=== RAW DATA ===

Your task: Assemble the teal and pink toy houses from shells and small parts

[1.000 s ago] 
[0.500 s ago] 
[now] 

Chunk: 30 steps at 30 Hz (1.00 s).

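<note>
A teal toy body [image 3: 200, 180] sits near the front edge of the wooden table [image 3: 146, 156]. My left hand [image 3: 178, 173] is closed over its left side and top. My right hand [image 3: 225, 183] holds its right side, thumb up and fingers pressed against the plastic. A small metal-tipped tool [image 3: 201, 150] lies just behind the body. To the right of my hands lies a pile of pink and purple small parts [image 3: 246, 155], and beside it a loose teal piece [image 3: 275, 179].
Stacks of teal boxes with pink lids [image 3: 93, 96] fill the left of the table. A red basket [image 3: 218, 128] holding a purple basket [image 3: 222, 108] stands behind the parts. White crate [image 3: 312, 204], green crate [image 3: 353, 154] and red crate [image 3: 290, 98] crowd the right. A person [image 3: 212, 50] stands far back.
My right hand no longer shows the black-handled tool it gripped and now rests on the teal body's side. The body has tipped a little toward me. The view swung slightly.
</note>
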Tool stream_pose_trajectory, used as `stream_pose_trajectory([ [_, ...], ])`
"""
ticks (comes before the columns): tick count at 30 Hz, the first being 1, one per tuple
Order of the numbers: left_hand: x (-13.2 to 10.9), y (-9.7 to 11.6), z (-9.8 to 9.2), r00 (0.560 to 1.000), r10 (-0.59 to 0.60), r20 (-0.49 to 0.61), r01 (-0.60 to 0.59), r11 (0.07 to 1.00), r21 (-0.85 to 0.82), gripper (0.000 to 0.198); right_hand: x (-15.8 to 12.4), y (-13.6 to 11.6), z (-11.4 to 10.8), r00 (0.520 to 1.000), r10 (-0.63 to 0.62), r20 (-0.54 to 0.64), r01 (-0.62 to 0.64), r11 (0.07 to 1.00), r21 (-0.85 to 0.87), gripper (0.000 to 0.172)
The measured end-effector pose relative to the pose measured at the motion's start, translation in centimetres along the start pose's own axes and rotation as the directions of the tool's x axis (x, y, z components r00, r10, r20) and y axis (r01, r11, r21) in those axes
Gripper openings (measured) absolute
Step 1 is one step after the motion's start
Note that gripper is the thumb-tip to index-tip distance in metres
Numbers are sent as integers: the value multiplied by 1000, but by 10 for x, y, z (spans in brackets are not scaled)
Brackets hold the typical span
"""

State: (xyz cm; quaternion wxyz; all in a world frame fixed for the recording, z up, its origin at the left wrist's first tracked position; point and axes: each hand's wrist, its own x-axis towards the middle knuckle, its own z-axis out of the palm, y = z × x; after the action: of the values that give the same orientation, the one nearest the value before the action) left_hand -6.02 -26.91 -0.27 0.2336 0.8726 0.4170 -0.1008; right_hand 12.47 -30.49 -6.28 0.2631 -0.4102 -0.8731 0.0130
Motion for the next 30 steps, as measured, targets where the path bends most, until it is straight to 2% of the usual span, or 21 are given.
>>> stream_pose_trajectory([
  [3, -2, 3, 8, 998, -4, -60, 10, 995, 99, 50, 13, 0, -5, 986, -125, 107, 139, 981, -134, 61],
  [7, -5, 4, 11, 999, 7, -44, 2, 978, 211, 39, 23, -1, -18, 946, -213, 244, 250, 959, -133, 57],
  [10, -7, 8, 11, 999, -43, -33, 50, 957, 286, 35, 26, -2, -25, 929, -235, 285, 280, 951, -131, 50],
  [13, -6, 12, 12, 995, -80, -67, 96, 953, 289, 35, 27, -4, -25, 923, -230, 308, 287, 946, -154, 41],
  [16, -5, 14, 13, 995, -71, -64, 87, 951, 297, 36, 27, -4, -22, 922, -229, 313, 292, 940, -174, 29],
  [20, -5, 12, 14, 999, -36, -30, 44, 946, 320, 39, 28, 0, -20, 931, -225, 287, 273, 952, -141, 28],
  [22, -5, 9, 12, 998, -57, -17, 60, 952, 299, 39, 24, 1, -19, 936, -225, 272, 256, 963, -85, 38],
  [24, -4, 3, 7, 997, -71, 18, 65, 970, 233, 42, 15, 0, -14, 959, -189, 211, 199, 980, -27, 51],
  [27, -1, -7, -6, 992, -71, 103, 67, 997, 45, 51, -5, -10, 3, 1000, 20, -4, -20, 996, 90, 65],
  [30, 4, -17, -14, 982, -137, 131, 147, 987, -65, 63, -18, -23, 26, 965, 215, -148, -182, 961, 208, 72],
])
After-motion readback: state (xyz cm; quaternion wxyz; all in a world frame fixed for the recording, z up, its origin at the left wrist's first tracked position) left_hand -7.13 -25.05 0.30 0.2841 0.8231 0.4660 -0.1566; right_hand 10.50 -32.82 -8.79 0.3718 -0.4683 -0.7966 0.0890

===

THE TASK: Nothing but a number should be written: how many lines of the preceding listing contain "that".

EXERCISE ANSWER: 2